The response to people claiming everybody needs therapy and therapy will cure all of your problems isn't a hard pivot in the other direction. Therapy works for certain people, because everyone is different. Truth is problems like depression are a vague set of commonly associated behaviors, what's actually going on in different people's brains isn't nearly as easy to map. I personally know people who consider their therapist to have saved their life, and I myself tried therapy multiple times and it's had no effect. I don't blame my therapist, I didn't work for me because it just wasn't for me and that isn't anyone's fault.
And fucking especially don't be actively antagonistic toward your therapist. I hate stories like "my therapist told me to draw what I feel and I decided to just start eating the notebook to see how he'd react and he didn't know what to do lol." If you aren't cooperating then therapy won't fucking work. They aren't wizards who cast magical mental health engoodening spells, they're specialists who's job is to help you figure out what's going on in your head and figure out ways to improve your mental state. They aren't psychics. They can't read your mind. You need to be transparent.
If you can't figure out what to draw, or how to put your feelings into words, or whatever they're asking, just fucking tell them that. The entire point of therapy is having someone to communicate with, many people become licensed therapists because they themselves went through these problems and want to help others find a way through them.
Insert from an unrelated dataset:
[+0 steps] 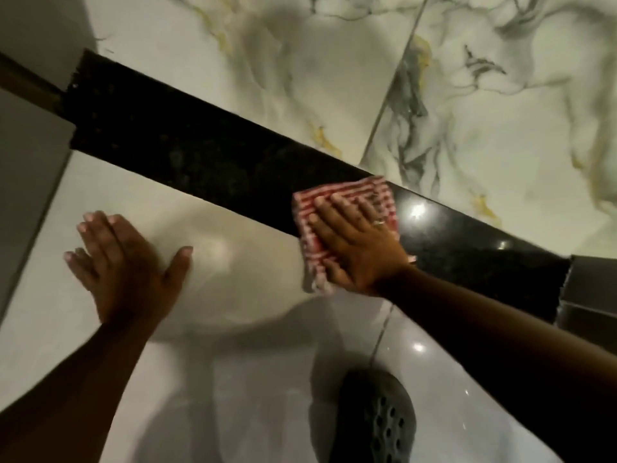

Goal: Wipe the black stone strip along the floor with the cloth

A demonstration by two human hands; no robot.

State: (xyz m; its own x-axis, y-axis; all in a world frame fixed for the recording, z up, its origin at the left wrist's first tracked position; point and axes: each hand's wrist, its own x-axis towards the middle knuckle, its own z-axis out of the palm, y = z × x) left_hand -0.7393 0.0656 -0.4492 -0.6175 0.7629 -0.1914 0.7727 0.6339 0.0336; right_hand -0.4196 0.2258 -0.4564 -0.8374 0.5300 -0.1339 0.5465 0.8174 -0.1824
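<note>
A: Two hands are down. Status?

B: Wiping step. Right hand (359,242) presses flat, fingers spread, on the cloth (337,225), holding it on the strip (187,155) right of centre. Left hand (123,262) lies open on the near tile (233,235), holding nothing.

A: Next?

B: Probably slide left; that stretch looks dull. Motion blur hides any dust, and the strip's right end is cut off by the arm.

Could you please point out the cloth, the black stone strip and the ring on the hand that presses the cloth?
cloth (337,195): head view, its striped top part above the fingers.
black stone strip (187,152): head view, bare dull stretch left of the cloth.
ring (379,223): head view, band on a finger of the right hand (359,242).
</note>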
I'm sick and tired of Tumblr insisting all therapists are bad because they had a bad experience with therapy 10 years ago and think all therapists act like the paid actors in better help commercials.
Also, just to end, did you go to a mental health professional who specializes in the conditions you're suffering from, or did you type therapy into Google and call the first number you saw? I promise you finding the right therapist may actually make a difference. It might not. As I said, therapy just didn't work for me after I went to multiple different therapists, but I didn't write off the practice. Just like I don't write off anti-depressants, or mediation, or aroma therapy, ECT, the human brain is a complicated puzzle and we all must find a solution that works for us.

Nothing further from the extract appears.